Sull'inchiesta è intervenuta anche la sottosegretaria Nesci: «Le intercettazioni a carico degli imprenditori sono inquietanti e svelano una speculazione scellerata» Scritto da: REDAZIONE

«Ha fatto bene la magistratura, che ringrazio per il suo prezioso lavoro, ad intervenire in merito ai lavori di manutenzione straordinaria del ponte ‘Morandi’ di Catanzaro e di un tratto della SS280 ‘dei Due Mari’, che secondo quanto si apprende sarebbero stati eseguiti in modo irregolare e con materiali scadenti». Lo afferma in una nota Roberto Occhiuto, presidente della Regione Calabria, in merito all’operazione “Brooklyn” condotta dalla Guardia di Finanza e coordinata dalla DDA (LEGGI L’ARTICOLO). «Sarà indispensabile approfondire al più presto questa delicata vicenda – conclude il governatore – e ci sono stati illeciti è giusto che i responsabili ne rispondano davanti alla giustizia. Non si scherza con la sicurezza dei cittadini».

Nesci: «Attuare controlli ferrei e introdurre norme severe»

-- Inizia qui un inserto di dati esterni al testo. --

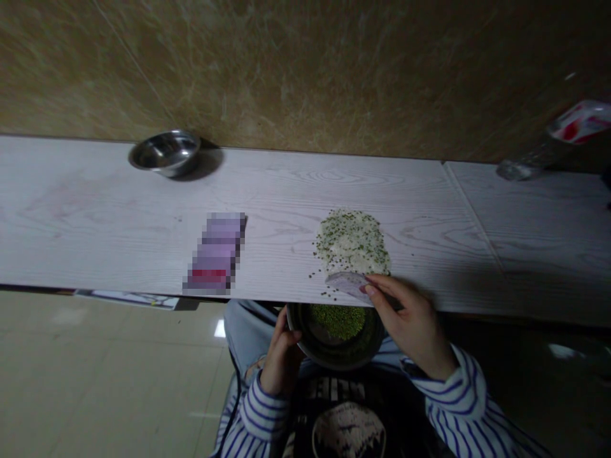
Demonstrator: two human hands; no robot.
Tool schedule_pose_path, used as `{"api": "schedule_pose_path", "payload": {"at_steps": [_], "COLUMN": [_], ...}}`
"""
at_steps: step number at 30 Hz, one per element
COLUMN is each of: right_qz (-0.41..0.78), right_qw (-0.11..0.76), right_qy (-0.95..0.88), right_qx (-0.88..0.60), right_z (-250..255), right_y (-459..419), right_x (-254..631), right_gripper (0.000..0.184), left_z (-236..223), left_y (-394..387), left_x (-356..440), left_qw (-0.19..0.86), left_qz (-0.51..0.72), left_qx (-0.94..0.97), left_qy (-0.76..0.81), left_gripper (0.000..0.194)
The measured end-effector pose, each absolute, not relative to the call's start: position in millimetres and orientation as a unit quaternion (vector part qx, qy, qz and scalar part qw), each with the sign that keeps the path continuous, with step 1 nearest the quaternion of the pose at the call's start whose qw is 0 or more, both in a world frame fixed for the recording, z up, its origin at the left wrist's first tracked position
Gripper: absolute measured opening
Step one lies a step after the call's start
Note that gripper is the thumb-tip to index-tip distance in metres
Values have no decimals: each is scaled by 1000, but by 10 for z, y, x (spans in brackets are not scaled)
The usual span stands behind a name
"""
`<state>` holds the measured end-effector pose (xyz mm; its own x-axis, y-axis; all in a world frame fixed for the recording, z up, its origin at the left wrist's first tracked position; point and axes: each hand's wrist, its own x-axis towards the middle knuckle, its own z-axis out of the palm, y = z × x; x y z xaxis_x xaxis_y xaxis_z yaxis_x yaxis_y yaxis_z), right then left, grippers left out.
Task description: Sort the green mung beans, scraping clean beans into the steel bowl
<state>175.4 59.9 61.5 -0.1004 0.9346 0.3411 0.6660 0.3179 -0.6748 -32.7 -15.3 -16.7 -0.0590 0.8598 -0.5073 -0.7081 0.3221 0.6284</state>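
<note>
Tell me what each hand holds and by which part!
Left hand: the dark bowl, by its left rim. Right hand: the thin greyish piece, by its right end.

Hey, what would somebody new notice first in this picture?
A heap of white and green grains sits on the table, the right hand holding a thin pale piece at its near side. Below the front edge, the left hand grips a dark bowl of green beans. A shiny metal bowl stands back left.
</note>
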Motion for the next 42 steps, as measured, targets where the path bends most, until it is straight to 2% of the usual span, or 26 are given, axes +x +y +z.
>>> {"api": "schedule_pose_path", "payload": {"at_steps": [14,28,36,42], "right_qz": [186,193,211,213], "right_qw": [374,375,332,335], "right_qy": [-680,-709,-757,-758], "right_qx": [-603,-566,-522,-517], "right_z": [590,645,767,769], "right_y": [721,806,879,969], "right_x": [1741,1521,1518,1393], "right_gripper": [24,21,20,22], "left_z": [-159,-89,-38,-12], "left_y": [-164,-162,-159,-183], "left_x": [-341,-399,-495,-564], "left_qw": [674,662,654,657], "left_qz": [589,598,611,610], "left_qx": [80,73,70,75], "left_qy": [439,447,440,436], "left_gripper": [50,50,51,53]}}
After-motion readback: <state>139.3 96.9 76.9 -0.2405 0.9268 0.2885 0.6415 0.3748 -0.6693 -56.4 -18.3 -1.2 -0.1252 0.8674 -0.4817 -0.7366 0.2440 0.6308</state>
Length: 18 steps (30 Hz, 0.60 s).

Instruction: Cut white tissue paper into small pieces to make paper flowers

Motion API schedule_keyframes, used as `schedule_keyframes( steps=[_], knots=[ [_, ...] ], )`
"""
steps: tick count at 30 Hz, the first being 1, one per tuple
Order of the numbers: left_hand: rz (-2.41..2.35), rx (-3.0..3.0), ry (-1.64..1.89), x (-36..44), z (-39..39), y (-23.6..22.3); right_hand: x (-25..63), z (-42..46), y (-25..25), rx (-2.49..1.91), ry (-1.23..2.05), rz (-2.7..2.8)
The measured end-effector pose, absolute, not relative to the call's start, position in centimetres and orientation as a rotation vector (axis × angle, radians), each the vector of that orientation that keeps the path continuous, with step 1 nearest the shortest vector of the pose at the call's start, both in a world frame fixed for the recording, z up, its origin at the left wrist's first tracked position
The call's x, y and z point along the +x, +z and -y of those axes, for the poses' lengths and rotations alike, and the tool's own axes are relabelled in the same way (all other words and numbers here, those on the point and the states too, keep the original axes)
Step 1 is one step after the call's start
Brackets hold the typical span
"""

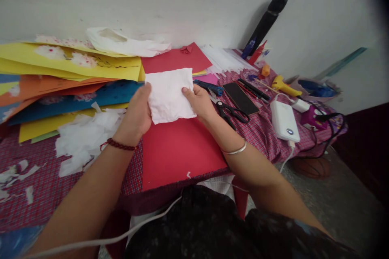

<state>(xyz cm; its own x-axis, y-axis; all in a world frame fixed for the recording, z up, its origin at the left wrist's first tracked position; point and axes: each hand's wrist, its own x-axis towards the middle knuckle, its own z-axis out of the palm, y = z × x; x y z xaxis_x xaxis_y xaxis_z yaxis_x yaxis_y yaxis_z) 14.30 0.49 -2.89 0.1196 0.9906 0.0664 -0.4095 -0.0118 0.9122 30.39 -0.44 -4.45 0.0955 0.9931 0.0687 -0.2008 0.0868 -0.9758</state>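
Observation:
A roughly square white piece point(172, 96), soft and slightly crumpled like tissue or cloth, is held up above a sheet of red paper point(182, 153). My left hand point(139, 109) grips its left edge, with the fingers behind it. At its right edge, my right hand point(199, 99) pinches it with the thumb on the front. A small white scrap point(189, 175) lies on the red paper near the table's front edge. Just right of my right hand are black-handled scissors point(232, 112).
Coloured paper sheets point(73, 68) are stacked at left, beside torn white tissue point(88, 137). At right lie a phone point(241, 98), pens point(253, 90), a yellow glue gun point(285, 86) and a white power bank point(284, 119) with cables. White strips point(226, 60) lie by the wall.

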Motion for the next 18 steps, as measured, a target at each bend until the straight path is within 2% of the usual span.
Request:
schedule_keyframes(
  steps=[3,9,12,18],
  knots=[
    [-0.841,0.988,1.254,15.3,0.4,-3.7,31.0,0.0,-4.7,-1.082,1.062,1.127],
    [-0.975,0.974,1.436,14.5,0.3,-3.2,33.2,-1.1,-4.5,-1.21,0.858,1.01],
    [-0.975,0.973,1.455,13.4,-0.5,-2.8,33.7,-1.3,-4.4,-1.181,0.959,0.881],
    [-0.911,0.924,1.388,13.8,-0.1,-2.4,30.5,0.1,-5.0,-1.044,1.395,0.939]
  ],
)
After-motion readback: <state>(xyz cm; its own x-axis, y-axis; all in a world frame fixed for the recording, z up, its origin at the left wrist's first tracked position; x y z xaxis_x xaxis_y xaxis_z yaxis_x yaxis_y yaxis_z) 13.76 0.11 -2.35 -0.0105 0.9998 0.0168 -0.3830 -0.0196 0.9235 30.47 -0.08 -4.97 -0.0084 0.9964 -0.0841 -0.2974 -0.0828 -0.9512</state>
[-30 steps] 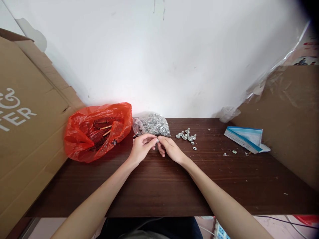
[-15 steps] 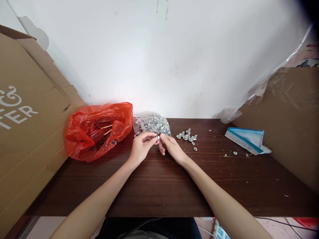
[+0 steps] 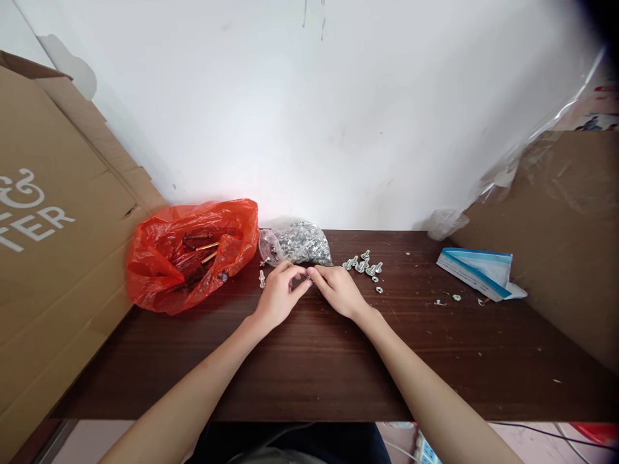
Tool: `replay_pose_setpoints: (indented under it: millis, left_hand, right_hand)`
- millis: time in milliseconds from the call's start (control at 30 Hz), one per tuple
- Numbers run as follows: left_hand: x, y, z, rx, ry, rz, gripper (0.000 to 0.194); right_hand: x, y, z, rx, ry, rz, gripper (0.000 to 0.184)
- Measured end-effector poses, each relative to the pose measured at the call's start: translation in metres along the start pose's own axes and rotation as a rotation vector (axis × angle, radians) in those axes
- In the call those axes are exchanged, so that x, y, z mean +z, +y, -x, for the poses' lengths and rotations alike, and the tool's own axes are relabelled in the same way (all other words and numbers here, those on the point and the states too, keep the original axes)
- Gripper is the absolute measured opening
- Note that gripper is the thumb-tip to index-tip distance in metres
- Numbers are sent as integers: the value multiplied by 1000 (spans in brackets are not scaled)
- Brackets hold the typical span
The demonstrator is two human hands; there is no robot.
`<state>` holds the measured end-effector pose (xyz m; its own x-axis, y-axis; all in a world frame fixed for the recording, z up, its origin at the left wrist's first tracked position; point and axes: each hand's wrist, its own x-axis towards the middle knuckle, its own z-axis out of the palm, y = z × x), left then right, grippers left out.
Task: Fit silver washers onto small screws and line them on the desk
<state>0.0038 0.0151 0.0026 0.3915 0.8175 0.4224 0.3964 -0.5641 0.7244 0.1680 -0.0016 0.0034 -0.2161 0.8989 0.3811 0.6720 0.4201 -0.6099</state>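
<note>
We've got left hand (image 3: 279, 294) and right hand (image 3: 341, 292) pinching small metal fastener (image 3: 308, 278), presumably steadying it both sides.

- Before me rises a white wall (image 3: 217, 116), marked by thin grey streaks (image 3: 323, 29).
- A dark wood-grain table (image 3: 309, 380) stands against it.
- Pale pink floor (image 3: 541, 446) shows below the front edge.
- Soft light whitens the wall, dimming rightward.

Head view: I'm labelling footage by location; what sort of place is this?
Probably a makeshift work corner: a dark table against a wall, a clear bag of metal parts, loose bolt-like pieces.
</note>
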Motion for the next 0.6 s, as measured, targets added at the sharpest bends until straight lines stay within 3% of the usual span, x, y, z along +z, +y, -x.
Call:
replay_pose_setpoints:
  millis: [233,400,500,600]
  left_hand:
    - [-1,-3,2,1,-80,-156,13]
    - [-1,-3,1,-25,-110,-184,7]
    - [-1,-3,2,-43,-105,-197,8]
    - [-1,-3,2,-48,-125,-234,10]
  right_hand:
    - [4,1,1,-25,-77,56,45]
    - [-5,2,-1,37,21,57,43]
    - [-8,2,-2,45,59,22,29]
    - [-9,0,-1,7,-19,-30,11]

Sull’indagine è intervenuta anche la sottosegretaria per il Sud e la coesione territoriale Dalila Nesci. «L’operazione che ha portato alla luce il giro di corruzione e associazione a delinquere con finalità mafiose negli appalti a Catanzaro, coordinata dal Procuratore Nicola Gratteri, è un risultato importante nella lotta alle attività illecite sul territorio. Ringraziamo la Guardia di Finanza e la Direzione Distrettuale Antimafia per il loro encomiabile lavoro, che consentirà anche di svolgere accertamenti tecnici sulle opere coinvolte. Siamo al fianco di chi difende la giustizia e la legalità, tutte le istituzioni devono fare la propria parte per portare avanti quel processo di riscatto che la Calabria merita. Quanto accertato da magistratura e forze dell’ordine – aggiunge – circa l’impiego di materiali scadenti e più economici per la realizzazione delle opere, che ha portato al sequestro del ponte Morandi di Catanzaro e di un tratto della statale 280 ‘Due Mari’, è frutto di un’attività criminale gravissima e spregiudicata. Le intercettazioni a carico degli imprenditori, che agivano con la complicità di un finanziere e un ingegnere Anas, sono inquietanti e svelano una speculazione scellerata. Ci congratuliamo per l’esito dell’inchiesta ‘Brooklyn’ che ha evitato gravi conseguenze ai danni della popolazione. La necessità di attuare controlli ferrei e introdurre norme severe, che abbiamo sempre difeso, si dimostra la strada giusta da percorrere. Ora auspichiamo che si prosegua senza esitare in questa direzione, lo dobbiamo – conclude Nesci – a tutti i cittadini onesti che rappresentano il nostro territorio».